Выбрать главу

Тем временем страшная вдова, подгоняя зловещим шепотом свою кабинку, пристально следила из узенькой бойницы ступы за расправой над своими домашними. С диким мяком непривычные к сандалиям коты разлетались по стенам, рекреациям и пожарным шкафам. Черепки разбитых котовьих блюдечек с жалобным стоном прыгали впереди оплеванного Антоном Павловичем знаменитого критика.

Так водяная воронка уносит в отверстие раковины морковную стружку. Так голодная ворона уносит в клюве бултыхающегося червяка. Так порыв осеннего ветра срывает последний кленовый листок и равнодушно швыряет его на крышу ночной палатки. Так нога идущего безжалостно наступает на ползущего к себе в муравейник термита. Так сама судьба стремительно несла Льва Борисовича Добужанского к выходу из парадного, чтобы там сопроводить его скачки окончательным и бесповоротным проклятием.

На лифтовой площадке первого этажа с грохотом распахнулись створки. Феклиста Шаломановна Бессонова выступила из шахты в тот самый момент, когда Лев Борисович, уже миновав ее, мчался вдоль покосившейся шеренги многоквартирных почтовых ящиков.

Ведьма потрясла кулаком вслед бегущему. И произнесла проклятие, которого торопящийся покинуть дом плюющего на людей литератора Лев Борисович не услышал.

Впрочем, услышь Лев Борисович полетевшее ему вслед проклятие, это уже ничего бы не изменило в его судьбе.

Глава 4

Е2-Е2

Весенний вечер, заглянувший в окно, застал Антона Павловича за шахматной доской. Антон Павлович играл.

Мрачно сгорбившись, собрав переносицу в складки и сомкнув над ней брови, писатель делал большие ставки.

На первой линии шахматного поля Антоном Павловичем были установлены два коня с квадратными мордами, черной и белой масти, на зеленых подставках.

На белого коня Антон Павлович поставил еще не выплаченный до конца дачный участок над излучиной Волги. Против белого коня черный конь выступал старым, заложенным под ипотеку участком под Химками.

Антон Павлович взмахнул платочком, и скачки начались.

– Иго-го! – сказал Антон Павлович в тишине своего кабинета и пошел белым конем по прямой, разом на четыре клетки вперед. После чего насмешливо посмотрел на безнадежно отставшего черного.

– Иго-го! – сказал в свою очередь черный конь и прыгнул, опередив «дачный участок над излучиной Волги» на одну клетку.

Скачки продолжились.

Дабы помешать «ипотечному коню» опередить «излучинского», Антон Павлович преградил ему путь запасным белым конем. Черный от неожиданности и коварства белых встал на дыбы и захрипел.
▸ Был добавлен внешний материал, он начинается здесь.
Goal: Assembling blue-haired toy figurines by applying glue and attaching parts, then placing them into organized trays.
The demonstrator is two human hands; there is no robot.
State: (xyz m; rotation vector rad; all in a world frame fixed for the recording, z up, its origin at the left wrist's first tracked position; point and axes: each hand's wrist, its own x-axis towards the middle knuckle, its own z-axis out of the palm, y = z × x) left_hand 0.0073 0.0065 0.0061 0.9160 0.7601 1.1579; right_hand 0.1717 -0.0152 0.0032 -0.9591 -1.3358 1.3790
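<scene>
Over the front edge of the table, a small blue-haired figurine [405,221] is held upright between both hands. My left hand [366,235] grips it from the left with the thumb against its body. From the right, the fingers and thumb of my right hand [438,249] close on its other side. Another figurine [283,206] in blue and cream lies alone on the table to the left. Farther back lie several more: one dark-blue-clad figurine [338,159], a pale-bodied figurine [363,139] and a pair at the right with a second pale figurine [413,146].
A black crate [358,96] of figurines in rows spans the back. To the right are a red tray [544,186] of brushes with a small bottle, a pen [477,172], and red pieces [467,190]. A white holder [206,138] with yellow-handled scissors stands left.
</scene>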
– Иго-го! – захрипел черный конь.

– Иго-го! – захрипел в ответ первый белый и, не раздумывая, скаканул на финишную d8.

Антон Павлович насмешливо посмотрел на черного. Глупый конь топтался на своей незавидной e6.

– То-то же! – сказал поверженному аутсайдеру Антон Павлович и с облегчением откинулся в кресле.

Несмотря на блестяще выигранные скачки, несмотря на то что в кресле Антон Павлович откинулся с облегчением, на душе у него было муторно и тоскливо. Перед глазами то и дело всплывало ненавистное лицо оплеванного критика. Добужанский зловеще ухмылялся, протягивая конверт с пригласительным. От грядущего литконференциале Антон Павлович не ждал ничего хорошего.

Кабинетные полки смыкались над ним, упираясь в потолок. Потолок был похож на черный квадрат Малевича. По квадрату равнодушно скользили серые тени.

Антон Павлович не любил шахмат с детства.

При виде раскрытой шахматной доски с неподвижными рядами установленных друг против друга фигур Антон Павлович вспоминал себя маленьким беззащитным мальчиком.

…Ученик шахматного кружка Дома детской дружбы «Орленок» орленок Антон Павлович Райский в колючем шерстяном костюмчике и белой бабочке, безжалостно душившей орленка за шею, сидел, не смея пошевельнуться, на сцене актового зала ДДД напротив другого орленка с бабочкой, толстого второклассника Вени Карпова.

Под лиловыми складками парты, за которой сидели, возвышаясь над залом орлята, толстый Веня больно давил на сандалю Антона Павловича увесистым каблуком лакированной туфли.

Из первого ряда актового зала ДДД, смотрели, переживая и волнуясь за своих орлят, папы и мамы.

В зале царила торжественная напряженная тишина.

Толстый сильный Вениамин усиливал давление лакированной туфли на сандаль друга детства и, загнав подавленного Антона Павловича в безнадежную вилку, звонко объявил ему мат. Зал ахал и рукоплескал стоя.